# WHAT YOU NEED TO DO
The listing below needs to be copied in full, exactly.

# DATA EXTRACT
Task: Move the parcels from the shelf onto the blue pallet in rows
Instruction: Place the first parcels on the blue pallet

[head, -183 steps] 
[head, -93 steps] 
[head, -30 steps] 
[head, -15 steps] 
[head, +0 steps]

# RESULT OF THIS TASK
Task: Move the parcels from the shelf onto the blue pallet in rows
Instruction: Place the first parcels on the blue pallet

[head, -183 steps] 
[head, -93 steps] 
[head, -30 steps] 
[head, -15 steps] 
[head, +0 steps]

No further output remains.